So, jetzt bitte ich um rege Beteiligung und Vorschläge. Ein paar Fragen voraus:

welche Rubriken aus der Tabelle sind für Euch entbehrlich?
welche Rubriken sollten neu dazu kommen?
es gibt im Moment nur eine Teichpflanzentabelle, sollten auch für andere Bereiche im Garten Tabellen erstellt werden? Wenn ja, für welche Bereiche?


----------



## Digicat (26. Aug. 2010)

*AW: Beste Pflanzzeit*

Servus Werner

__ Knoblauchkröte (Frank) und ich haben da mal eine Liste für __ Bodendecker erstellt .....

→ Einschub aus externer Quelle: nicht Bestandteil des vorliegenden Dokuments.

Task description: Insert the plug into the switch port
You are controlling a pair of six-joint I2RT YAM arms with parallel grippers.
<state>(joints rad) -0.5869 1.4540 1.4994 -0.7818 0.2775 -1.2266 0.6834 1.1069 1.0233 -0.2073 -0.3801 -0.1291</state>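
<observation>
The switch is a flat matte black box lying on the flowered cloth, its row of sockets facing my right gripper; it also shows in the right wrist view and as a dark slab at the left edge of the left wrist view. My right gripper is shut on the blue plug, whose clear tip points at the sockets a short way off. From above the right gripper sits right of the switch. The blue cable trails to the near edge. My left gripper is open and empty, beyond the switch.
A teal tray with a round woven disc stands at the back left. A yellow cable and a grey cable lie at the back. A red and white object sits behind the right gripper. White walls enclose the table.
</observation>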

Anhang anzeigen Bodendecker von Knobi -Frank.xls

Vielleicht kannst ja damit was anfangen 

Deine Teichpflanzenliste ist sehr gut, würde nur die Pflanzzeit hinzunehmen


----------



## Digicat (26. Aug. 2010)

*AW: Mitarbeit gefragt ... Werner`s Interaktive Pflanzenliste ...*

Servus Werner

Hab Dir mal ein neues Thema gegönnt ... im Thema "Beste Pflanzzeit" wäre es vermutlich unter gegangen


----------



## PeterBoden (26. Aug. 2010)

*AW: Mitarbeit gefragt ... Werner`s Interaktive Pflanzenliste ...*

Das geht ja ganz fix, toll.

Die Spalte "Synonyme" denke ich einmal kann entfallen, die paar ausgefüllten Zeilen könnten mit in "Lat. Name" eingefügt werden, das spart Platz.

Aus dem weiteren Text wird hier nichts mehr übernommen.